• PROBLEM STATEMENT:
What you return should be every line of the material, unchanged.

• DATA SEGMENT:
• • •

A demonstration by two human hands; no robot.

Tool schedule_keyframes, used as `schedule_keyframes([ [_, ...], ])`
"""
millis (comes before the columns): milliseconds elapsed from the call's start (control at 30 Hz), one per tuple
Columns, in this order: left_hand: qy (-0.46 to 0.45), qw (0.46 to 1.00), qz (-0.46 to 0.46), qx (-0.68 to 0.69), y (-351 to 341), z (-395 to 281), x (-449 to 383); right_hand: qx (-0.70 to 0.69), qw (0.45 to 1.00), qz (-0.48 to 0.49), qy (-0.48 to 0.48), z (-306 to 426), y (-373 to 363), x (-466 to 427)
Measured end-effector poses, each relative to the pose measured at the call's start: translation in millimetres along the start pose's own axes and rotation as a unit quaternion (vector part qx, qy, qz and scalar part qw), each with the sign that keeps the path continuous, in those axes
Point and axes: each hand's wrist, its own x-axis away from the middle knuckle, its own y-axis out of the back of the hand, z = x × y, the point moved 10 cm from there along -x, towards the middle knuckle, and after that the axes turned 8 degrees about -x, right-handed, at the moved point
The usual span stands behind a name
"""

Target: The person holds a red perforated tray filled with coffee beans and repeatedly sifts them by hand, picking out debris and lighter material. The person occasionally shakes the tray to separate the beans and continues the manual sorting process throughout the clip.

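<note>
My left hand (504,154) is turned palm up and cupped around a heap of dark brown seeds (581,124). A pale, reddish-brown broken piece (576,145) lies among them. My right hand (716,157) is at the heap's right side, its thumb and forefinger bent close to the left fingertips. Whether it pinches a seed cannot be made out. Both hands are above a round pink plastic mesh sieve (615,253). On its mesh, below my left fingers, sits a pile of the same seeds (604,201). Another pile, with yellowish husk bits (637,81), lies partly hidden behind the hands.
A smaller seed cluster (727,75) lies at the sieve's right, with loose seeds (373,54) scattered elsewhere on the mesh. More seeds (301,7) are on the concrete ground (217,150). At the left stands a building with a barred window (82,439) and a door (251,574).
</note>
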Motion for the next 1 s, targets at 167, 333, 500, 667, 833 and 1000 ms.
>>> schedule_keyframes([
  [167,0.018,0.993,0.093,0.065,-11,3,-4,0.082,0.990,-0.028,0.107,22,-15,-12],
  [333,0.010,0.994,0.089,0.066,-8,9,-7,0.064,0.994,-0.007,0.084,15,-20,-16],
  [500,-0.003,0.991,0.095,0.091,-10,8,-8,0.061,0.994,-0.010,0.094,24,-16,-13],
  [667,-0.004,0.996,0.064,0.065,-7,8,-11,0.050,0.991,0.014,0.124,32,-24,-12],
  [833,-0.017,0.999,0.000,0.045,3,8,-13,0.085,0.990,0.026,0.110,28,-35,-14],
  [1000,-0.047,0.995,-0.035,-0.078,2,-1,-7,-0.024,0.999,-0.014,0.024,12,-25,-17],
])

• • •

• YOUR SOLUTION:
A demonstration by two human hands; no robot.

Tool schedule_keyframes, used as `schedule_keyframes([ [_, ...], ])`
"""
millis (comes before the columns): milliseconds elapsed from the call's start (control at 30 Hz), one per tuple
Columns, in this order: left_hand: qy (-0.46 to 0.45), qw (0.46 to 1.00), qz (-0.46 to 0.46), qx (-0.68 to 0.69), y (-351 to 341), z (-395 to 281), x (-449 to 383); right_hand: qx (-0.70 to 0.69), qw (0.45 to 1.00), qz (-0.48 to 0.49), qy (-0.48 to 0.48), z (-306 to 426), y (-373 to 363), x (-466 to 427)
Measured end-effector poses, each relative to the pose measured at the call's start: translation in millimetres along the start pose's own axes and rotation as a unit quaternion (vector part qx, qy, qz and scalar part qw), each with the sign that keeps the path continuous, in those axes
Point and axes: each hand's wrist, its own x-axis away from the middle knuckle, its own y-axis out of the back of the hand, z = x × y, the point moved 10 cm from there along -x, towards the middle knuckle, and after that the axes turned 8 degrees about -x, right-handed, at the moved point
The usual span stands behind a name
"""

Target: The person holds a red perforated tray filled with coffee beans and repeatedly sifts them by hand, picking out debris and lighter material. The person occasionally shakes the tray to separate the beans and continues the manual sorting process throughout the clip.

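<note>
My left hand (504,154) is turned palm up and cupped around a heap of dark brown seeds (581,124). A pale, reddish-brown broken piece (576,145) lies among them. My right hand (716,157) is at the heap's right side, its thumb and forefinger bent close to the left fingertips. Whether it pinches a seed cannot be made out. Both hands are above a round pink plastic mesh sieve (615,253). On its mesh, below my left fingers, sits a pile of the same seeds (604,201). Another pile, with yellowish husk bits (637,81), lies partly hidden behind the hands.
A smaller seed cluster (727,75) lies at the sieve's right, with loose seeds (373,54) scattered elsewhere on the mesh. More seeds (301,7) are on the concrete ground (217,150). At the left stands a building with a barred window (82,439) and a door (251,574).
</note>
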Motion for the next 1 s, targets at 167, 333, 500, 667, 833 and 1000 ms.
>>> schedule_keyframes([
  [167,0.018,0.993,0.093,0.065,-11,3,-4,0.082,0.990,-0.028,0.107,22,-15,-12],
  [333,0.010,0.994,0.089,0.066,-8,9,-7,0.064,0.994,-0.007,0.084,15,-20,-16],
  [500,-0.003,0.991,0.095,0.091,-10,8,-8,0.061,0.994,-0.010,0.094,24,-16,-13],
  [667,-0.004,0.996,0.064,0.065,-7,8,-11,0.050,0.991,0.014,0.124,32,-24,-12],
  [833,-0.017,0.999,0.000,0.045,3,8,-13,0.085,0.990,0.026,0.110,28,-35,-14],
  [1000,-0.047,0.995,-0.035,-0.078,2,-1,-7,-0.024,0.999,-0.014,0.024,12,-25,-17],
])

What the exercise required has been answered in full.